②:誠実かつ戦略的なコミュニケーションの勧め
退職理由を伝える際は、感情的にならず、冷静かつ論理的に話すことが大切です。相手に不快感を与えないよう、言葉遣いにも注意しましょう。
- ポジティブな言葉を選ぶ
前述の通り、ネガティブな表現は避け、前向きな言葉を選びましょう。 - 「アイメッセージ」を活用する
「あなたは~だ」という相手を主語にする「ユーメッセージ」ではなく、「私は~と感じた」「私は~したい」という自分を主語にする「アイメッセージ」で伝えることで、攻撃的な印象を和らげ、自分の気持ちを正直に伝えやすくなります。 - 感謝の気持ちを忘れない
たとえ不満があって辞める場合でも、これまでお世話になったことへの感謝の言葉を伝えることで、相手の受け止め方も変わってきます。
「円満退職」とは、単に波風を立てずに辞めることだけを指すのではありません。
法的な権利や職場の慣習を理解し、適切なコミュニケーション戦略を用い、そして何よりも自分自身の将来にとって最善の選択をするための、実利的で賢明なアプローチです。
退職理由をどう伝えるかという決断は、時に大きなストレスを伴います。



しかし、この記事で紹介した情報が、介護職の皆さんがより良い情報を元に、よりリスクの少ない、そして自分らしい選択をするための一助となることを願っています。
③:僕がおすすめするエージェントをまとめました
もし、退職や転職に関して一人で悩んでいるなら、転職エージェントに相談するのも一つの有効な手段です。
僕自身も、キャリアに悩む部下や知人にアドバイスを求められた際には、信頼できるエージェントの活用を勧めることがあります。
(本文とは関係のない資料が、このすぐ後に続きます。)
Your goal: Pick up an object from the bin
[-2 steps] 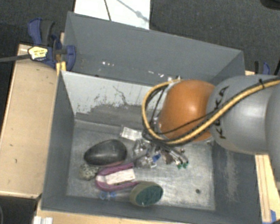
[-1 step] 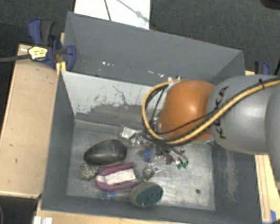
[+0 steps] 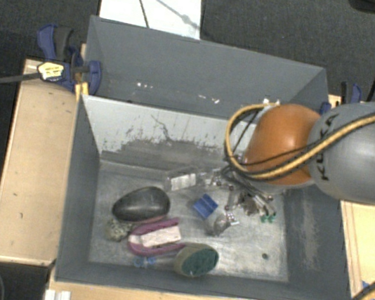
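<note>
My gripper (image 3: 228,215) hangs below the arm's orange cover, low over the bin floor right of centre. A small blue block (image 3: 204,206) lies just to its left, close to or touching it; I cannot tell which. A crumpled silvery piece (image 3: 182,179) rests a little further up and left, near the back wall. Below the gripper, towards the front wall, lies a round dark green disc with a tan rim (image 3: 196,260). A tiny green bit (image 3: 268,218) sits to the right of the gripper.
A dark grey oval stone (image 3: 141,203) lies at the left of the floor, with a small mottled lump (image 3: 115,230) below it. A purple curved thing with a white label (image 3: 156,237) stretches between the stone and the green disc. The arm covers the bin's right rear part.
</note>
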Robot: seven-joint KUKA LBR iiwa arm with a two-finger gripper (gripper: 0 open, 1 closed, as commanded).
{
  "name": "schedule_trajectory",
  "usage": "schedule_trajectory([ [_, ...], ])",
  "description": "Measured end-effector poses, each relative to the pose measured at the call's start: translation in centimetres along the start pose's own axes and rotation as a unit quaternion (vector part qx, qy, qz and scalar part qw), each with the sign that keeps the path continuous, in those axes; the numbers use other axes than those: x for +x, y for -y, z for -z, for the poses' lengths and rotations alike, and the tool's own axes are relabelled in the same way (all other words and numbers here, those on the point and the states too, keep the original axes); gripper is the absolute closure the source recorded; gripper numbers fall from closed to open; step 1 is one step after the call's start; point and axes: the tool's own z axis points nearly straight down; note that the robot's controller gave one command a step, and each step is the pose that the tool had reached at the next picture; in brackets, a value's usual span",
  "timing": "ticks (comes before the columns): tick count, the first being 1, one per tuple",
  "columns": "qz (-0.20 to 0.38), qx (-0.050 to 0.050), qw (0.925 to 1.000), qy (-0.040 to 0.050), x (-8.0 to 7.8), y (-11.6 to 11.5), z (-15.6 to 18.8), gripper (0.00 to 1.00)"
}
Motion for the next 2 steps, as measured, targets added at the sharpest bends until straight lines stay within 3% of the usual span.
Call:
schedule_trajectory([
  [1,0.001,0.001,1.0000,0.0019,-0.1,0.1,0.2,1.00],
  [2,0.050,0.002,0.9988,-0.0011,-0.2,2.0,19.0,1.00],
])
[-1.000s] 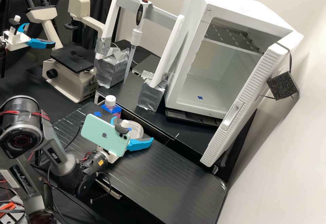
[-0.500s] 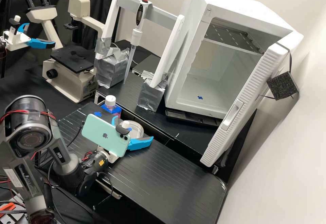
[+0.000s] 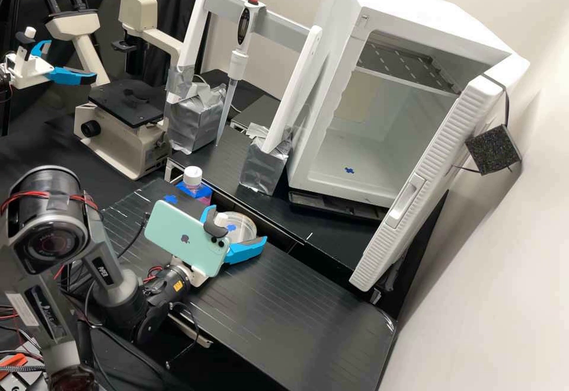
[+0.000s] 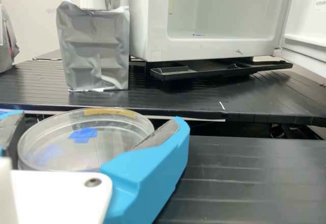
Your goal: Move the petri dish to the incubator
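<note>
- Shifted slightly over the last half second in the high view: the end effector (image 3: 238, 223), the petri dish (image 3: 242, 225) and the teal phone (image 3: 184, 237) mounted at the wrist.
- Drawn a little closer together over the same time: the two blue fingers (image 4: 147, 168).
- Spread now to about the width of the petri dish, one on either side, with grey pads up against its edge; looks like a hold on it.
- Cannot tell from either view how firm a grip, nor whether lifted or resting on the black tabletop (image 3: 308, 296).
- Lying level between the fingers in the wrist view: the clear petri dish, marked with blue tape (image 4: 83, 135) and, along the rim, a yellowish strip (image 4: 109, 112).
- Placed well outside the white incubator (image 3: 409, 0), over the nearer part of the tabletop, and near a white-capped bottle (image 3: 192, 180) of pink liquid.
- Standing beyond, on a raised black surface: the incubator, its door (image 3: 457, 136) swung open and a blue mark (image 3: 349, 170) on its inner floor.
- Set farther back: a pipette (image 3: 237, 62) hanging upright on its white stand (image 3: 296, 89), with a beige microscope (image 3: 127, 136) beside it.
</note>
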### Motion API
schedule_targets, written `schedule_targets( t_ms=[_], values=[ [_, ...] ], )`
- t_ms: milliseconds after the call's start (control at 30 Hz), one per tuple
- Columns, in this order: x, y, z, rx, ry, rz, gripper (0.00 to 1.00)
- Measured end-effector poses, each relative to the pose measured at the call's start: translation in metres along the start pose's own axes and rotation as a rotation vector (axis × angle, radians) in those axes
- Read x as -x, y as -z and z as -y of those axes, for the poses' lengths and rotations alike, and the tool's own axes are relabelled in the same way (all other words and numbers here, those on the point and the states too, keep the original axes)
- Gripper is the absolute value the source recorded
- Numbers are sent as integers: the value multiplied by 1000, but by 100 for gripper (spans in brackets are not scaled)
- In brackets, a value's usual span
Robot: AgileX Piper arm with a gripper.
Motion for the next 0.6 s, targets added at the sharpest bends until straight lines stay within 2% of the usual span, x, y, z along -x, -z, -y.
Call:
schedule_targets(
  t_ms=[400, 600],
  values=[
    [3, 2, -2, -20, 0, -14, 0],
    [8, 5, -7, -32, -11, 2, 0]
  ],
)
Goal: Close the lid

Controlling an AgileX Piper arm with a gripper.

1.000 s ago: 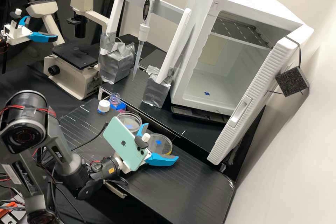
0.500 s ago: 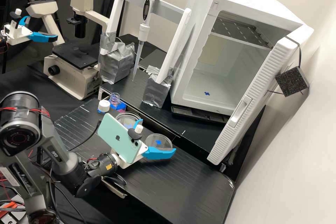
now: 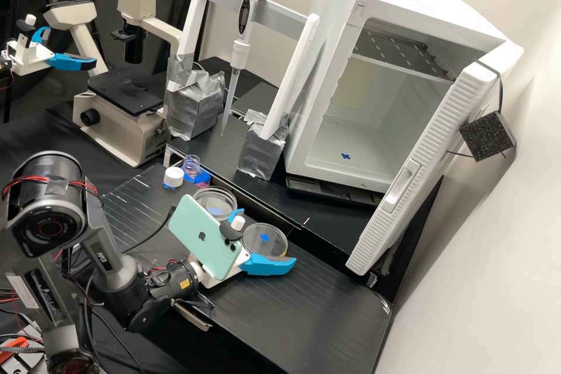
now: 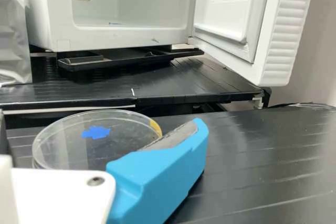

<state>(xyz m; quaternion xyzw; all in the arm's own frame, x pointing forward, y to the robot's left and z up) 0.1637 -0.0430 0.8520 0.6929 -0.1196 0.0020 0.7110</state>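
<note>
Two clear, round plastic dishes (image 3: 215, 197) lie near one white gripper (image 3: 267, 235), blue fingers (image 3: 266, 266) apart; the high view shows one mint-green phone (image 3: 198, 228).

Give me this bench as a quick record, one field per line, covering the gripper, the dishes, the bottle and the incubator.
Gripper: open, at the nearer dish
Nearer dish: clear, round, blue mark, yellow patch at rim
Other dish: clear, blue mark, partly behind phone
Bottle: uncapped
White cap: on bench, beside bottle
Incubator: door open
</note>
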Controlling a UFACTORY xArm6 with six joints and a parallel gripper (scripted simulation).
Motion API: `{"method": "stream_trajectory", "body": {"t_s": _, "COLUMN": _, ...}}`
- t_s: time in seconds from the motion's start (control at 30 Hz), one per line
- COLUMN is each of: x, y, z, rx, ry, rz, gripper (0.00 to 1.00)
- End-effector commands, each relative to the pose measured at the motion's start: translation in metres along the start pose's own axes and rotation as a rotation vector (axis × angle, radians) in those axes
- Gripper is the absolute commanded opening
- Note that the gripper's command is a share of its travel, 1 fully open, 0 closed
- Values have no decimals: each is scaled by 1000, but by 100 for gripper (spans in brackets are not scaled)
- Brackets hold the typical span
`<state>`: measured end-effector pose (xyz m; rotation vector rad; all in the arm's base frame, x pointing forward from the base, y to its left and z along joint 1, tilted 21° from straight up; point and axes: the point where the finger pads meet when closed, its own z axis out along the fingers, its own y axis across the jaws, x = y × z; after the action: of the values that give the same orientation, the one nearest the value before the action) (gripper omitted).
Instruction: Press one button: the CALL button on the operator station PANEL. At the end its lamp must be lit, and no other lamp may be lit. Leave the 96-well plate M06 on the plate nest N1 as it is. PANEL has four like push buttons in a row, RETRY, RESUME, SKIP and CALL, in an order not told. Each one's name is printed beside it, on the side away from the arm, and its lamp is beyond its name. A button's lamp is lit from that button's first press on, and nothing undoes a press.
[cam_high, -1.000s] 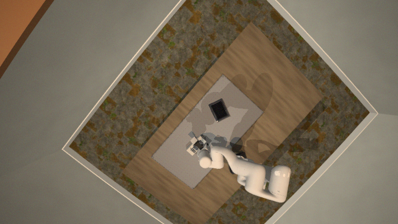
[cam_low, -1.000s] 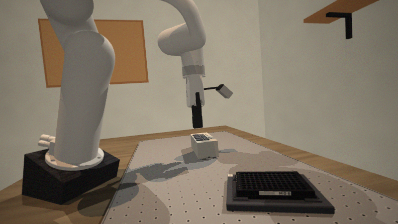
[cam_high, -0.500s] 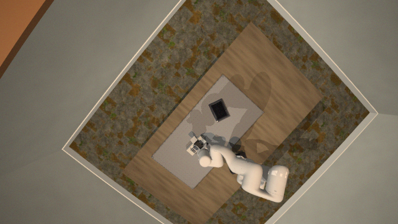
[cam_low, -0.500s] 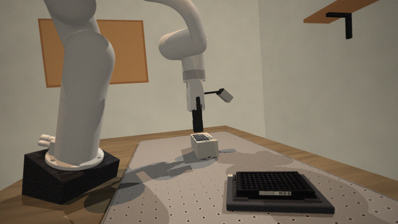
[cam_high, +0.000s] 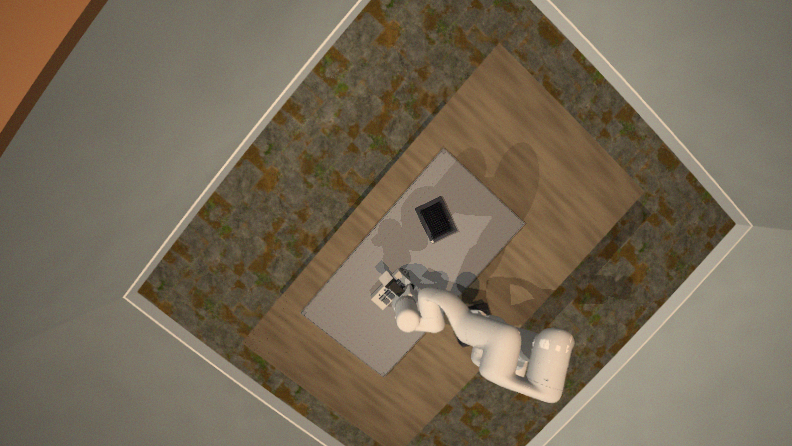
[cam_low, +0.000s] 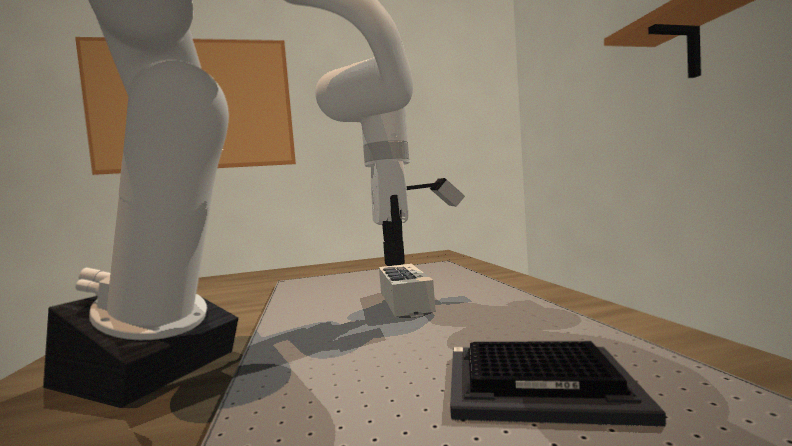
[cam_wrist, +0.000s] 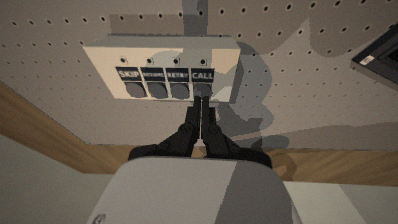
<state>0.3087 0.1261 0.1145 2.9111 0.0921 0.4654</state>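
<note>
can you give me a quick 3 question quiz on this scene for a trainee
1. True or false: the gripper is shut with nothing between its fingers.
2. In the wrist view, which button on the PANEL do the fingertips line up with? A) SKIP B) RETRY C) CALL
3. What rests on the plate nest N1?

Key:
1. True. The fingers are pressed together and hold nothing.
2. C. They point at the CALL button, the rightmost of the row in that view; none of the four lamps looks lit.
3. The black 96-well plate M06, lying flat, well apart from the PANEL.
</note>
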Motion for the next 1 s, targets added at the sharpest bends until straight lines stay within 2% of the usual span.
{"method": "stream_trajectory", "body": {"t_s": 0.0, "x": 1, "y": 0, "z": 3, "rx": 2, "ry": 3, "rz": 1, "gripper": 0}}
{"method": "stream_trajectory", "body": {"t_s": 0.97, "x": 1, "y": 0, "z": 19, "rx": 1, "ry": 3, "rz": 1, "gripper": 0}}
エージェントの人たちは多くの事例を見てきており、客観的な視点からあなたに合ったアドバイスや求人を紹介してくれるでしょう。
介護職の退職理由で「嘘」はNG?後悔しないための最終結論


介護職の退職において、「嘘の理由」を使うことは、一見すると円満退職への近道のように思えるかもしれません。
しかし、その背後には信頼失墜、キャリアへの悪影響、さらには法的な問題に発展するリスクまで潜んでいます。特に、失業保険の受給資格に関わる嘘は、深刻な結果を招きかねません。
大切なのは、安易な嘘に頼るのではなく、「真実を適切に、かつ建設的に伝える」技術を身につけることです。
ネガティブな本音も、ポジティブな言葉遣いや「アイメッセージ」を駆使することで、相手に配慮しつつ、自身の意思を明確に伝えることができます。
退職の意思を伝えるタイミング、相手、方法、そして引き継ぎの責任を果たすこと。これら一つひとつを丁寧に行うことが、円満な退職、そして次のステップへの円滑な移行に繋がります。
退職は、決してネガティブなことばかりではありません。自身のキャリアを見つめ直し、より良い未来を築くための大切な転機です。



この記事が、退職という大きな決断を前に悩む介護職の皆様にとって、少しでもお役に立てれば幸いです。